The first 35 days of the year 2025 have passed. Wednesday, February 5 is the 36th day of the year. During this time, gold has again taken the lead in the return race. It has given good returns in the months of January and February of the year 2025. Gold has increased by 10.5 percent. At the same time, the Sensex has increased by 0.24 percent.
Who is ahead in the return race so far? Gold has given a total return of 10.5 percent in the year 2025 till February 5, 2025. At the same time, silver has given a return of 11 percent.
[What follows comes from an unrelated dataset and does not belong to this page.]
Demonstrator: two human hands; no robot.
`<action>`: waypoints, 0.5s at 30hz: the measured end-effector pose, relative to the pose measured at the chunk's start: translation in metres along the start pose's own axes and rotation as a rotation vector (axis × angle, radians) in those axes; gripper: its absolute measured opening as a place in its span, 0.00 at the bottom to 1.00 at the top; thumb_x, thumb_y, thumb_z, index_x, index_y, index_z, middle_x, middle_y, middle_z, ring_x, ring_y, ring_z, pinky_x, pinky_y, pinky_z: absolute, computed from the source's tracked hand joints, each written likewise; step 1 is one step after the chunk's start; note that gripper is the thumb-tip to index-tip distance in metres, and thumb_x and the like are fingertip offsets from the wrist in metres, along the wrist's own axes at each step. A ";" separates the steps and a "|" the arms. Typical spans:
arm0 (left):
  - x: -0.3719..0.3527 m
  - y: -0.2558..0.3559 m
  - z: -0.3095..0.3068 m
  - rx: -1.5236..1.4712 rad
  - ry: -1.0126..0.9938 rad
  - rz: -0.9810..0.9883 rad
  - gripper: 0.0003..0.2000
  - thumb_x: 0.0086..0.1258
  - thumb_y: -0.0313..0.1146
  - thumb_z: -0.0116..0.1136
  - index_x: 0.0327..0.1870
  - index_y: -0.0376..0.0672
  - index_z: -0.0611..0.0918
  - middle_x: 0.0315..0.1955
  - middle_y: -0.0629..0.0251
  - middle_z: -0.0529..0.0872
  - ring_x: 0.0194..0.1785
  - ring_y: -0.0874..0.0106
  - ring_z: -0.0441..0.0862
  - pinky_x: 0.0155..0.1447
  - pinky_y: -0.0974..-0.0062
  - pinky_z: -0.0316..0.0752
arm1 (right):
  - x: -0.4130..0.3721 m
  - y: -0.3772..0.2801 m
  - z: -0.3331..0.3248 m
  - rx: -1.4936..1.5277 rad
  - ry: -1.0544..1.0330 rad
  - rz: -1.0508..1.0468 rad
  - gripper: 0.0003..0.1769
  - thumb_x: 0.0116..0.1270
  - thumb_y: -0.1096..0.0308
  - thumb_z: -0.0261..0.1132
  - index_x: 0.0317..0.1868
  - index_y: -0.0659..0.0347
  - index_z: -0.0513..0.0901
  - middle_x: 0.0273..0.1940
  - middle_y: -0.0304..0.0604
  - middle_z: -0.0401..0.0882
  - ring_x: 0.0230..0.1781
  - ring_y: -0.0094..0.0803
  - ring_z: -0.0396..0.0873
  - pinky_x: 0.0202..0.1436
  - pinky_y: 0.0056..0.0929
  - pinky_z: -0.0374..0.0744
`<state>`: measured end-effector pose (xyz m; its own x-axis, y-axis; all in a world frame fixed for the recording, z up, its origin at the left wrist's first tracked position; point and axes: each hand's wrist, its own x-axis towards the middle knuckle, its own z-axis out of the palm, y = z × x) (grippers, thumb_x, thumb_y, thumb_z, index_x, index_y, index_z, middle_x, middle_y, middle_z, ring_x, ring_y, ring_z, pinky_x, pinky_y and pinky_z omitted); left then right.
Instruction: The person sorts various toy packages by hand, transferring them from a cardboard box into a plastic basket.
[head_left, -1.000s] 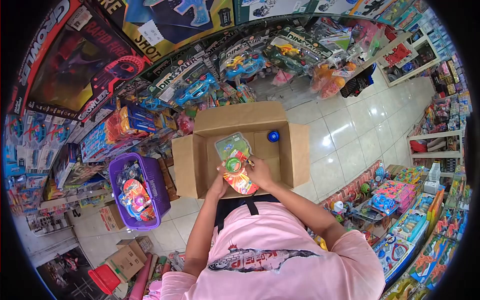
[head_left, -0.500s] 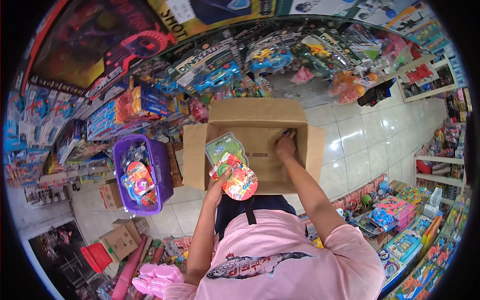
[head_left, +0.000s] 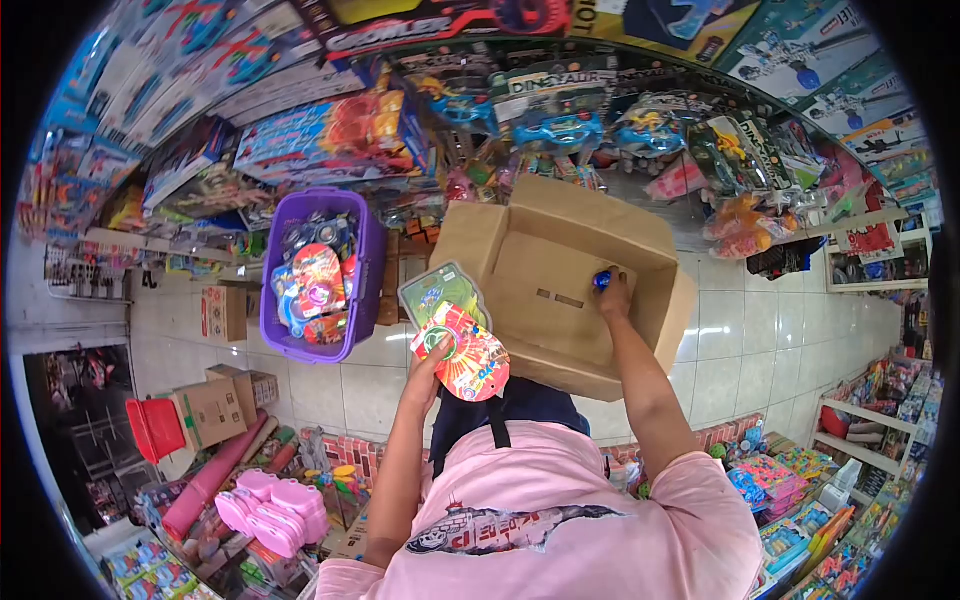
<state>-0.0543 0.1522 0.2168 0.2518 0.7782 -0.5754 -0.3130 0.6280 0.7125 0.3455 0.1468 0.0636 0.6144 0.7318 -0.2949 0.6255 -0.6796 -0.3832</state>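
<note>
My left hand (head_left: 428, 375) grips two carded toy packs at the left edge of an open cardboard box. On top is a red and yellow pack (head_left: 470, 358) with a round green part; a green pack (head_left: 440, 290) shows behind it. Inside the box (head_left: 540, 335), toward its right side, my right hand (head_left: 616, 298) has its fingers closed around a small, round, shiny blue object (head_left: 602, 280), whose kind I cannot make out. To the left stands a purple basket (head_left: 366, 275) with several carded toy packs (head_left: 320, 278) in it.
Shelves of packaged toys run along the far side, with bagged blue toys (head_left: 558, 130) hanging there. Cardboard cartons (head_left: 215, 408) and a red container (head_left: 155, 430) stand at lower left, near pink cases (head_left: 275, 510). Tiled floor (head_left: 745, 325) lies right of the box.
The view has turned left, and the box appears tilted and farther right. My right hand has lifted slightly off the box's right corner, showing the blue object. My left hand still holds the packs.
</note>
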 end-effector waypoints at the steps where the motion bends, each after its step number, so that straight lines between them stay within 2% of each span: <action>1: -0.007 0.002 -0.011 -0.005 0.004 0.003 0.24 0.71 0.38 0.63 0.64 0.39 0.72 0.54 0.64 0.81 0.58 0.72 0.80 0.63 0.71 0.74 | 0.001 -0.007 0.002 0.037 -0.045 0.014 0.32 0.58 0.60 0.72 0.62 0.53 0.70 0.61 0.57 0.71 0.56 0.57 0.78 0.57 0.48 0.80; 3: -0.020 0.007 -0.033 -0.017 0.017 0.018 0.24 0.71 0.37 0.63 0.64 0.39 0.72 0.54 0.64 0.81 0.58 0.73 0.79 0.63 0.72 0.73 | -0.013 -0.028 0.007 0.088 -0.006 -0.033 0.31 0.57 0.62 0.73 0.60 0.56 0.72 0.57 0.56 0.74 0.55 0.57 0.78 0.55 0.49 0.80; 6: -0.039 0.010 -0.073 -0.021 0.044 0.061 0.24 0.72 0.37 0.63 0.64 0.39 0.72 0.54 0.65 0.81 0.58 0.74 0.79 0.63 0.72 0.73 | -0.055 -0.086 0.009 0.238 0.191 -0.356 0.28 0.51 0.68 0.75 0.54 0.60 0.77 0.51 0.55 0.77 0.51 0.56 0.79 0.51 0.47 0.80; 7: -0.047 0.013 -0.085 -0.030 0.047 0.072 0.24 0.72 0.37 0.63 0.64 0.39 0.72 0.54 0.65 0.81 0.58 0.74 0.79 0.63 0.72 0.73 | -0.073 -0.107 0.008 0.236 0.192 -0.371 0.28 0.51 0.68 0.75 0.54 0.60 0.77 0.51 0.55 0.77 0.51 0.56 0.79 0.51 0.47 0.80; 9: -0.066 0.019 -0.110 -0.056 0.079 0.118 0.23 0.72 0.37 0.63 0.64 0.39 0.72 0.54 0.65 0.81 0.57 0.75 0.79 0.62 0.73 0.72 | -0.118 -0.157 -0.005 0.490 0.267 -0.476 0.27 0.52 0.67 0.76 0.53 0.63 0.78 0.48 0.52 0.79 0.47 0.47 0.81 0.48 0.40 0.80; 10: -0.074 0.020 -0.125 -0.068 0.087 0.129 0.23 0.72 0.37 0.63 0.64 0.39 0.72 0.54 0.65 0.81 0.57 0.75 0.79 0.62 0.73 0.72 | -0.142 -0.181 -0.011 0.488 0.262 -0.493 0.27 0.52 0.67 0.76 0.53 0.63 0.78 0.48 0.52 0.79 0.47 0.47 0.81 0.48 0.40 0.80; 12: -0.090 0.020 -0.156 -0.012 0.099 0.161 0.24 0.73 0.40 0.60 0.66 0.40 0.70 0.58 0.63 0.79 0.62 0.71 0.77 0.67 0.68 0.71 | -0.186 -0.223 -0.015 0.783 0.112 -0.421 0.26 0.53 0.66 0.77 0.51 0.65 0.79 0.45 0.48 0.79 0.44 0.35 0.81 0.46 0.31 0.78; 13: -0.097 0.020 -0.170 -0.024 0.110 0.171 0.24 0.73 0.40 0.60 0.66 0.40 0.70 0.58 0.63 0.79 0.62 0.71 0.77 0.67 0.68 0.71 | -0.201 -0.237 -0.006 0.780 0.101 -0.437 0.26 0.53 0.66 0.77 0.51 0.65 0.79 0.45 0.48 0.79 0.44 0.35 0.81 0.46 0.31 0.78; 15: -0.112 0.020 -0.197 -0.046 0.150 0.194 0.24 0.73 0.40 0.59 0.66 0.40 0.70 0.58 0.63 0.79 0.62 0.71 0.77 0.67 0.68 0.70 | -0.228 -0.264 0.008 0.899 -0.031 -0.483 0.25 0.54 0.65 0.77 0.50 0.65 0.80 0.45 0.45 0.80 0.44 0.29 0.79 0.46 0.26 0.77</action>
<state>-0.2691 0.0771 0.2165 0.0456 0.8731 -0.4854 -0.3844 0.4639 0.7982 0.0362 0.1597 0.2247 0.3717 0.9271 0.0477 0.2026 -0.0309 -0.9788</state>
If we talk about the returns of the stock market, then the Sensex has gained 0.24 percent, Nifty has gained 0.21 percent. While the Bank Nifty has been -1 percent during this period. Earlier in the year 2024, the same situation was there. After the recession of 2008, when the Nifty fell by more than 50 percent, gold showed a stormy rise of about 30 percent. This growth came due to safe investment. Why is gold rising? Experts say that the demand for gold is increasing as a safe investment. On the other hand, geopolitical tensions, trade war and FII selling have put pressure on the stock market. That is why it has lagged behind in the race of returns. New rules have also come - According to the new rules, if you sell the Gold ETF purchased on or after 1 April 2025 before the completion of 12 months, then the income i.e. capital gain will be considered as short-term capital gain (STCG). Which will be added to your gross total income and you will have to pay tax according to your tax slab. But if you sell after the completion of 12 months, then 12.5 percent long-term capital gain (LTCG) tax will have to be paid on the capital gain without the benefit of indexation. Before 1 April 2023, on the lines of debt funds, there was a provision of 20 percent (20.8 percent including cess) long-term capital gain tax (LTCG) on gold ETFs and gold mutual funds with the benefit of indexation, provided you sell after the completion of 36 months of purchase. But according to the new rules, if you sell the gold mutual fund purchased on or after 1 April 2025 before the completion of 24 months, then the income i.e. capital gain will be considered as short-term capital gain (STCG). Which will be added to your gross total income and you will have to pay tax according to your tax slab. But if you sell after the completion of 24 months, then you will have to pay 12.5 percent long-term capital gain (LTCG) tax on capital gain without the benefit of indexation. Before 1 April 2023, on the lines of debt funds, there was a provision of 20 percent (20.8 percent including cess) long-term capital gain tax (LTCG) on gold mutual funds with the benefit of indexation, provided you sell after the completion of 36 months of purchase.